WORK ITEM – Starting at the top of the entries below, write out each line up to and including the one containing "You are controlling". Leave the pictures out.

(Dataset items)
•••••

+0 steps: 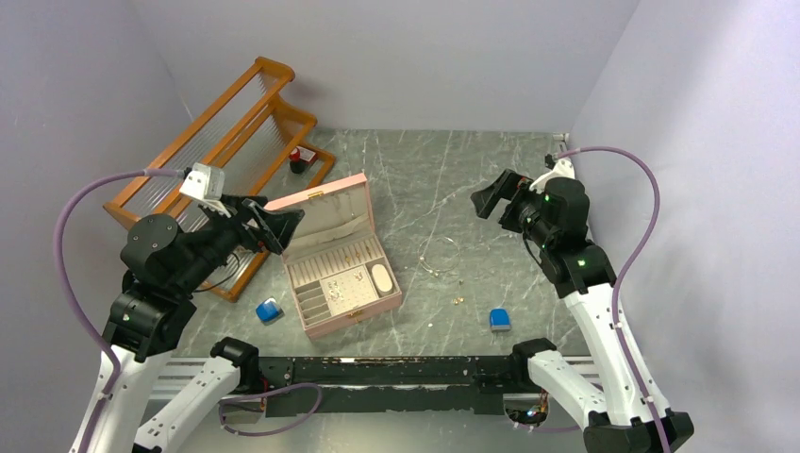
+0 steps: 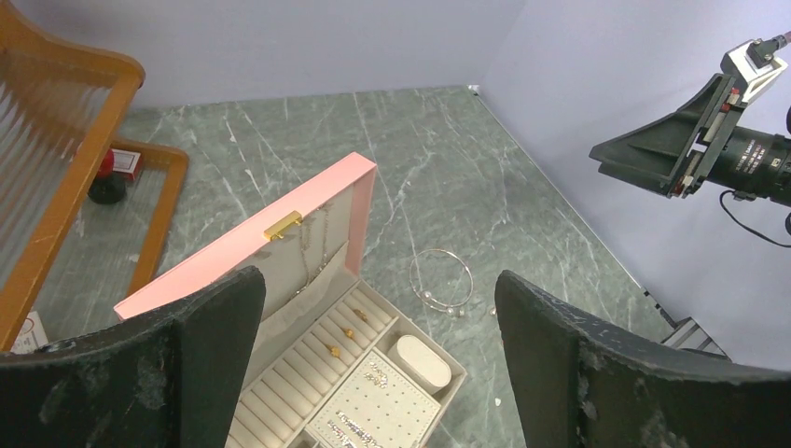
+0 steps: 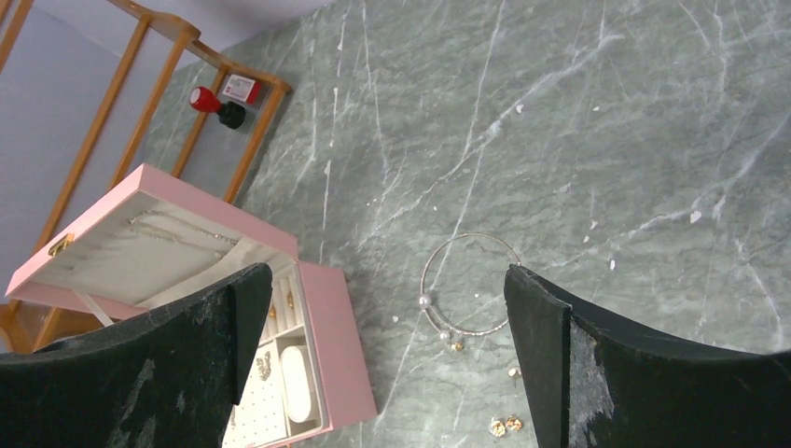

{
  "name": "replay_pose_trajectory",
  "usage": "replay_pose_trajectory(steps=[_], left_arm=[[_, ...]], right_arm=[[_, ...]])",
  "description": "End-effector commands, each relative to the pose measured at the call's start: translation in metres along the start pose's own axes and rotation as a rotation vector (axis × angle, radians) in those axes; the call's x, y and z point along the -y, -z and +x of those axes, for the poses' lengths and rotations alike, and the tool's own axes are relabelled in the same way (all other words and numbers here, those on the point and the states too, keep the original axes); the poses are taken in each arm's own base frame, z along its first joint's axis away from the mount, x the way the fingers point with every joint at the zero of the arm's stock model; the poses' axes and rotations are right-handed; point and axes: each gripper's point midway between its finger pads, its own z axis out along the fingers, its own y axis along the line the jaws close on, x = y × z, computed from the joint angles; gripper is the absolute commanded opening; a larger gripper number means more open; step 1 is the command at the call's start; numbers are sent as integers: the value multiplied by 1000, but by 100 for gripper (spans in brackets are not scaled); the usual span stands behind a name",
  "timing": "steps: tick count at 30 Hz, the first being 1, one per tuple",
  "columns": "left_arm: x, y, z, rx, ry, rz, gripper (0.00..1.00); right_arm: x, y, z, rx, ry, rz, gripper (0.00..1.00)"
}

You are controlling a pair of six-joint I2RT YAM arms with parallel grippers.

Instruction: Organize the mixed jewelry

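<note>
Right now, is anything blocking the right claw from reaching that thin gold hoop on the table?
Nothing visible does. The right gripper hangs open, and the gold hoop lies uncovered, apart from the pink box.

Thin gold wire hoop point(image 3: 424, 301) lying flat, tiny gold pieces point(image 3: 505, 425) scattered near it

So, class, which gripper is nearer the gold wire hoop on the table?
Right. The right gripper hovers beside the hoop, slightly farther back; the left gripper is beyond the open pink box.
</note>
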Motion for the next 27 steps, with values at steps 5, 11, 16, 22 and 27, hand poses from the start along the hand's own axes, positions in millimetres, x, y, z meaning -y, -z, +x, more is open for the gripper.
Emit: replay_pose_trajectory(steps=[5,11,16,22,27], left_arm=[[4,0,-4,24,-14,31,98],[6,1,-3,19,-15,39,97],[16,-3,6,-12,-7,113,97],[46,-16,32,-103,72,328,96],[46,-33,51,-168,149,359,97]], right_arm=[[-5,14,-10,61,4,-32,100],[-3,18,-12,66,11,-18,100],[4,12,-4,11,5,24,99],[9,-1,33,-110,5,-3,75],[40,-17,75,-232,-11,103,73]])
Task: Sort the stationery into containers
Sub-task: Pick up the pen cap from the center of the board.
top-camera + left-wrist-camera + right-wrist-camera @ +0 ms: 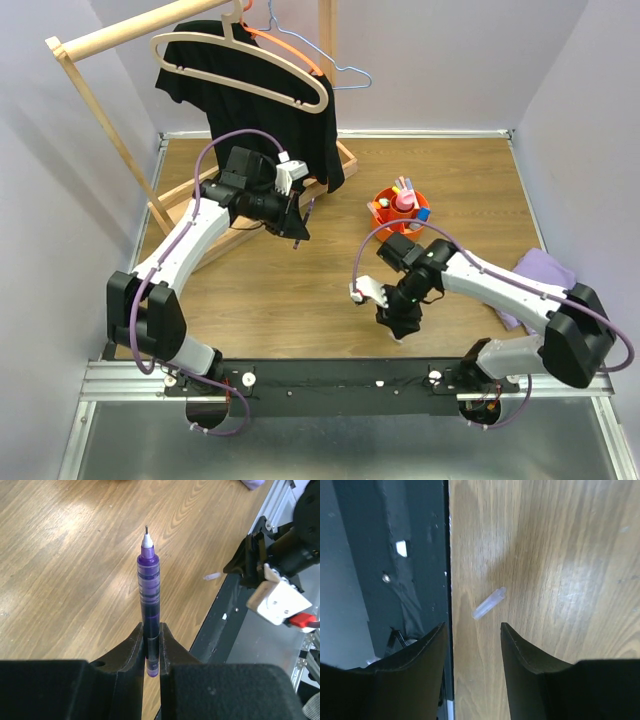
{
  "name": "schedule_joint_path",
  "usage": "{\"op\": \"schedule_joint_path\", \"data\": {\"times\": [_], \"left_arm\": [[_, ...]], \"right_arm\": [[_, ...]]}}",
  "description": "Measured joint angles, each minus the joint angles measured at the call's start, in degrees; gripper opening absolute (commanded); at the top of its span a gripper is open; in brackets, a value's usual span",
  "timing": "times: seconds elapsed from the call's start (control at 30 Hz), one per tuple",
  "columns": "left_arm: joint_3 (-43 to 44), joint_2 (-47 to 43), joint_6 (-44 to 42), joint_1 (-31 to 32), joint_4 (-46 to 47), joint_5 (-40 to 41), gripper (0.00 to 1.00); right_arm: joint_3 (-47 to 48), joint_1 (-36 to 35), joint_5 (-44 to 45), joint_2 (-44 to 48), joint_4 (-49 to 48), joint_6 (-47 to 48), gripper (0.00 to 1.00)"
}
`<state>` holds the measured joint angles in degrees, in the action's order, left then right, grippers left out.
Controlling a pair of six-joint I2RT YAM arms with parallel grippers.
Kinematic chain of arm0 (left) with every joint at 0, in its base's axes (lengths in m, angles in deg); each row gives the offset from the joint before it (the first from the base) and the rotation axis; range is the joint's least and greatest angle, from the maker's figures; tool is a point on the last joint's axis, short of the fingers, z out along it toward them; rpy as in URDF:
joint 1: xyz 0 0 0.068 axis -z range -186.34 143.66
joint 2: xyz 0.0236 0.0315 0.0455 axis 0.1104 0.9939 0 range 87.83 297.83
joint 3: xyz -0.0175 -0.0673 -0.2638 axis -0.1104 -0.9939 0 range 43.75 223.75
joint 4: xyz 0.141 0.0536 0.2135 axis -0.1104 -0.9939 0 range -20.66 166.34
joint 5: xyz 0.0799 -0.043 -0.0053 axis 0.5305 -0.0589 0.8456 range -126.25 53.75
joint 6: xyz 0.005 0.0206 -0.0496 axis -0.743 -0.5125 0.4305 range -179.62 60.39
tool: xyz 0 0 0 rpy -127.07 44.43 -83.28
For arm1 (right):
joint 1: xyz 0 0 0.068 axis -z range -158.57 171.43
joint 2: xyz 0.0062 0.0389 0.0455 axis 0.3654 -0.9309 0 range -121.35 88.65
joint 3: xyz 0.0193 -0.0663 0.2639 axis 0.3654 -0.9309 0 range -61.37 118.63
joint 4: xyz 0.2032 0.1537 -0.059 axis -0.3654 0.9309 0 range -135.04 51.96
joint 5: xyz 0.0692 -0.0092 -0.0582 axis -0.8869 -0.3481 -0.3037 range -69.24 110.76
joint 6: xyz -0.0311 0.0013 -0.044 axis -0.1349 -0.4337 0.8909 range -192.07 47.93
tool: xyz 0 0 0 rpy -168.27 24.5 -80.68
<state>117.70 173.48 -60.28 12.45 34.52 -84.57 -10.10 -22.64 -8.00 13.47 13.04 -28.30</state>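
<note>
Left gripper [151,628] is pinching a purple pen [148,580] low on the barrel, jaws pressed onto it, bare tip pointing away from the wrist. It is hanging over the worktop [300,290] toward the far left corner, just on the near side of the wooden rack base [349,160].

Right gripper [472,628] is hovering at the near edge, slightly right of middle, fingers spread and carrying nothing. Just ahead of its fingertips a small clear cap [489,602] is lying slantwise on the wood, just beside the dark rail [420,555]. (Probably the pen's own cap; the view is too blurred to be sure.)

Orange organiser [381,197] is standing toward the far right, several pieces already in it, well apart from both grippers.

Judgement: the right arm appears to be lining up on the cap. To do this well:
- Turn the wrist so the fingers are closing across the cap's short width, not along it.
- Descend straight until the tips are almost brushing the wood.
- Keep the finger nearer the rail off its lip.

The cap looks light and round, so a glancing touch risks sending it rolling over the edge. The left arm is best holding the pen steady meanwhile.
</note>
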Motion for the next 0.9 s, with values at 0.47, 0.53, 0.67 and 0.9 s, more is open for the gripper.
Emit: {"op": "schedule_joint_path", "data": {"times": [0.47,0.53,0.67,0.9], "left_arm": [[-2.6,-3.1,-0.1,-1.0,0.3,0.7,0.00],[-2.8,-3.2,0.1,-1.2,0.5,0.7,0.00],[-3.1,-3.2,0.2,-1.6,0.7,0.7,0.00],[-3.5,-3.3,0.3,-2.0,1.0,0.7,0.00]], "right_arm": [[-1.7,-1.9,6.1,-6.3,-2.9,-3.1,0.46],[-1.7,-2.2,6.1,-6.8,-3.1,-3.3,0.46],[-1.7,-3.1,6.1,-9.2,-3.5,-3.7,0.46],[-1.4,-5.9,6.5,-12.8,-4.0,-4.8,0.42]]}}
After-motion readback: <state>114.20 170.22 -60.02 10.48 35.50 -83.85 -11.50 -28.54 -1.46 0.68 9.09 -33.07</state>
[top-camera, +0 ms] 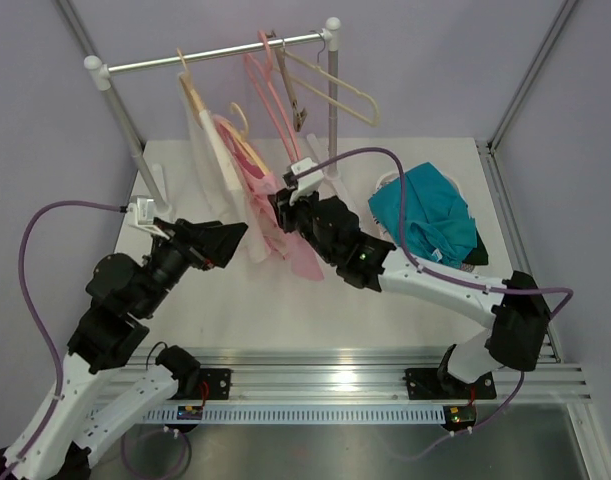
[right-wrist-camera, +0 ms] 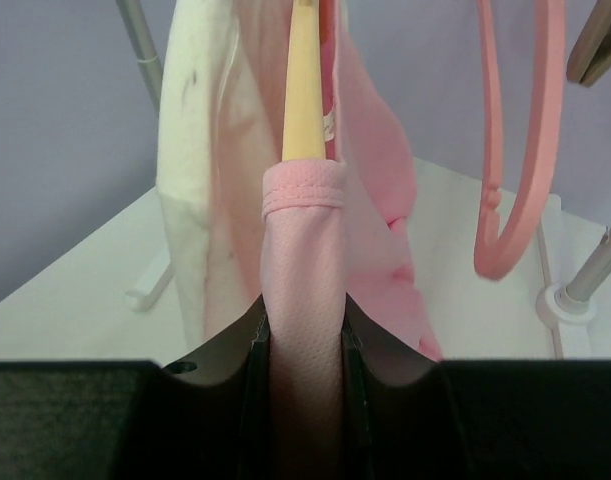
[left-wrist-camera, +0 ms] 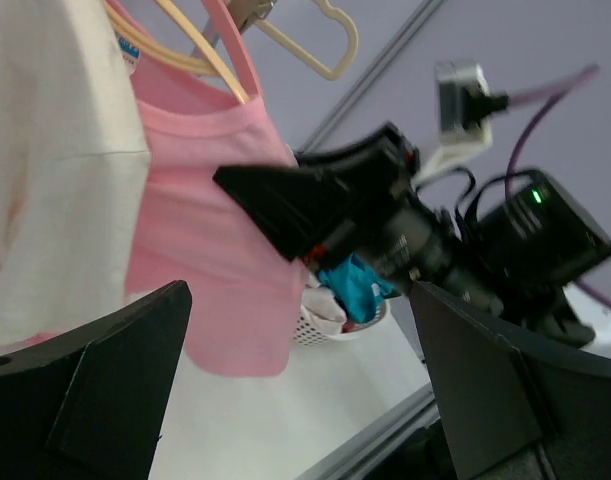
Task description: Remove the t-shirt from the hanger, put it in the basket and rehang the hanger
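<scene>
1. Garment position: the light pink short-sleeved cloth t-shirt (top-camera: 277, 225) hangs on the pale tan wood-coloured hanger (right-wrist-camera: 304, 85), which hooks over the silver metal rail (top-camera: 215, 55) of the white rack standing on the white worktop (top-camera: 285, 290).
2. Right tool (right-wrist-camera: 303, 345): in the right wrist view its two black fingers (right-wrist-camera: 253, 370) are closed on a fold of the pink t-shirt at the sleeve hem; the tan hanger arm emerges from the hem directly above the fold.
3. Left tool (top-camera: 225, 235): fingers are spread apart and hold nothing; the tool sits near the lower part of the t-shirt, facing the right tool. The left wrist view shows both fingers (left-wrist-camera: 115, 380) wide at the frame edges.
4. Neighbouring items: a cream-white cloth shirt (left-wrist-camera: 45, 170) hangs just beside the t-shirt on its left in the overhead view.
5. A bright pink plastic hanger (right-wrist-camera: 520, 150) hangs bare on the rail beside the t-shirt.
6. A teal cloth garment (top-camera: 430, 215) lies in a white basket (left-wrist-camera: 320, 320) on the worktop, right of the rack.
</scene>
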`<action>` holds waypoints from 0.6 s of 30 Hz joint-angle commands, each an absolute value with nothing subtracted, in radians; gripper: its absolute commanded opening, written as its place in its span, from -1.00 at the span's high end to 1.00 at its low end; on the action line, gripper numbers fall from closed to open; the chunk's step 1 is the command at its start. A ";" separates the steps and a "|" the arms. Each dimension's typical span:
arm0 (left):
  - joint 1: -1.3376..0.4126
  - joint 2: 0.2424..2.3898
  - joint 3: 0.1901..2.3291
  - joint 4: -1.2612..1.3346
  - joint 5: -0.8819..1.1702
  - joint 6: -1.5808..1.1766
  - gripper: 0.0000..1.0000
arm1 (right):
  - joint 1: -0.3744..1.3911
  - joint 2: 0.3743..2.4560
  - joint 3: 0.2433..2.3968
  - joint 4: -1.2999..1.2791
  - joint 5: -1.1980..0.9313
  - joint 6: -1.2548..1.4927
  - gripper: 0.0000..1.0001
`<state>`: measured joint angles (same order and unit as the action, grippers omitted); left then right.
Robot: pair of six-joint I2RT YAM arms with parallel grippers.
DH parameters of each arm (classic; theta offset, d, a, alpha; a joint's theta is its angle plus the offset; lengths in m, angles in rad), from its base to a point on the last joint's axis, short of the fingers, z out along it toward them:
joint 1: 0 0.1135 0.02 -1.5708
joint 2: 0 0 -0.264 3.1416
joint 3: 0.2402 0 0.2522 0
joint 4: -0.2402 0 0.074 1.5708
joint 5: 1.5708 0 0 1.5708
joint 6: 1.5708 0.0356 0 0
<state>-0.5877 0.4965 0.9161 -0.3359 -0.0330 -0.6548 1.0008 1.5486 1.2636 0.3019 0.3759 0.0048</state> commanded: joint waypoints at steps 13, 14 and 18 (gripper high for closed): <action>-0.664 0.850 0.954 0.103 -0.098 -0.945 -0.20 | 1.196 1.115 0.887 0.364 0.610 0.091 1.00; -0.670 0.870 0.954 0.118 -0.098 -0.943 -0.07 | 1.206 1.114 0.881 0.364 0.617 0.091 1.00; -0.702 0.922 0.972 0.179 -0.074 -0.924 0.07 | 1.232 1.117 0.879 0.368 0.637 0.080 1.00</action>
<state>-0.6842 0.8936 0.9260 0.0402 -0.0563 -0.9245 1.2030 1.1374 0.8757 0.3019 0.5842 0.0719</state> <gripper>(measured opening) 0.473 0.312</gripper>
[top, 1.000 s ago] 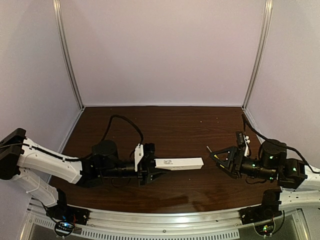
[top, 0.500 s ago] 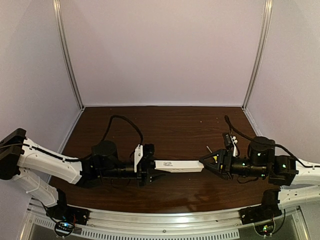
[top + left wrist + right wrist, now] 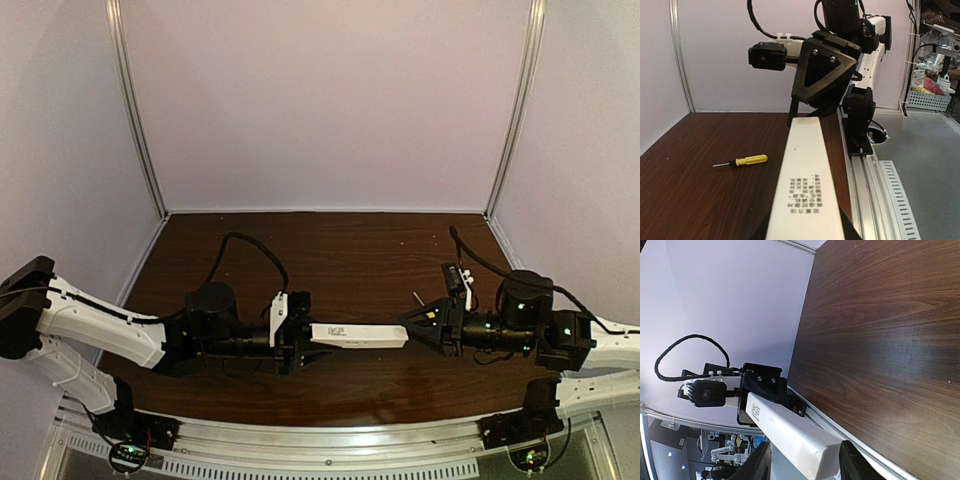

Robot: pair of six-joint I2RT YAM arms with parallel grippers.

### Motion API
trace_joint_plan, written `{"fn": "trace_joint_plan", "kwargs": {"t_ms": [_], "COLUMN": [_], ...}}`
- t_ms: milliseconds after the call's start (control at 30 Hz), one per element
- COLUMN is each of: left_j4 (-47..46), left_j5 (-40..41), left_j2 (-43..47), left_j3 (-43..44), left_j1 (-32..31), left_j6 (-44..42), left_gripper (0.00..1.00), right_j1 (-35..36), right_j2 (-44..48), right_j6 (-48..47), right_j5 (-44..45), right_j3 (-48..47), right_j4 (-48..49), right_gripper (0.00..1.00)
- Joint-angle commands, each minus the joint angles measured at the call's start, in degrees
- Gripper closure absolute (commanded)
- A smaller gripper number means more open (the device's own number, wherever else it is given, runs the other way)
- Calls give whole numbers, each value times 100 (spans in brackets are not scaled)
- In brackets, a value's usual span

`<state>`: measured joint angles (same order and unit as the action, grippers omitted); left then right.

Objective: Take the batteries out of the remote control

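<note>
The remote control [image 3: 360, 335] is a white bar held level above the table, printed side up. My left gripper [image 3: 300, 338] is shut on its left end; in the left wrist view the remote control [image 3: 802, 175] runs straight away from the camera. My right gripper [image 3: 408, 328] has come over the free right end. In the right wrist view that end [image 3: 822, 455] lies between the two fingers [image 3: 757, 465], with a gap still showing at the left one. The jaws stand open around it. The batteries are hidden.
A yellow-handled screwdriver [image 3: 747, 160] lies on the dark wooden table [image 3: 340, 255], just behind the right gripper. Lilac walls close in the back and both sides. A metal rail [image 3: 330, 450] runs along the near edge.
My right gripper has moved left from beside the screwdriver to the remote's free end, and its jaws have narrowed around it. The left arm and the remote have stayed put.
</note>
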<state>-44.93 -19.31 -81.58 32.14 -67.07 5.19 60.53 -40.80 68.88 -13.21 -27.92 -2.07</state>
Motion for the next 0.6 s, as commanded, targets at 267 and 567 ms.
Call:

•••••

OUTPUT FOR THIS TASK –
+0 steps: 
+0 steps: 
+0 steps: 

{
  "name": "replay_pose_trajectory",
  "usage": "replay_pose_trajectory(steps=[_], left_arm=[[_, ...]], right_arm=[[_, ...]])",
  "description": "End-effector commands, each relative to the pose measured at the call's start: translation in metres along the start pose's own axes and rotation as a rotation vector (axis × angle, radians) in those axes; the call's x, y and z point along the -y, -z and +x of those axes, for the poses' lengths and rotations alike, and the tool's own axes are relabelled in the same way (all other words and numbers here, those on the point and the states too, keep the original axes); the poses are taken in each arm's own base frame, z along its first joint's axis away from the mount, x the way the fingers point with every joint at the zero of the arm's stock model; the poses' axes and rotations are right-handed; point and axes: each gripper's point midway between its finger pads, its own z axis out along the fingers, its own y axis along the line the jaws close on, x = y × z, computed from the joint angles; gripper is the absolute commanded opening; a larger gripper number means more open; step 1 is the command at the call's start; numbers are sent as integers: the value multiplied by 1000, but by 100 for gripper (spans in brackets are not scaled); the usual span stands behind a name",
  "timing": "steps: tick count at 30 Hz, the first being 1, one per tuple",
  "columns": "left_arm: x, y, z, rx, ry, rz, gripper (0.00..1.00); right_arm: x, y, z, rx, ry, rz, gripper (0.00..1.00)"
}

You are controlling a pair of six-joint I2RT YAM arms with parallel grippers.

This output has been written out in full.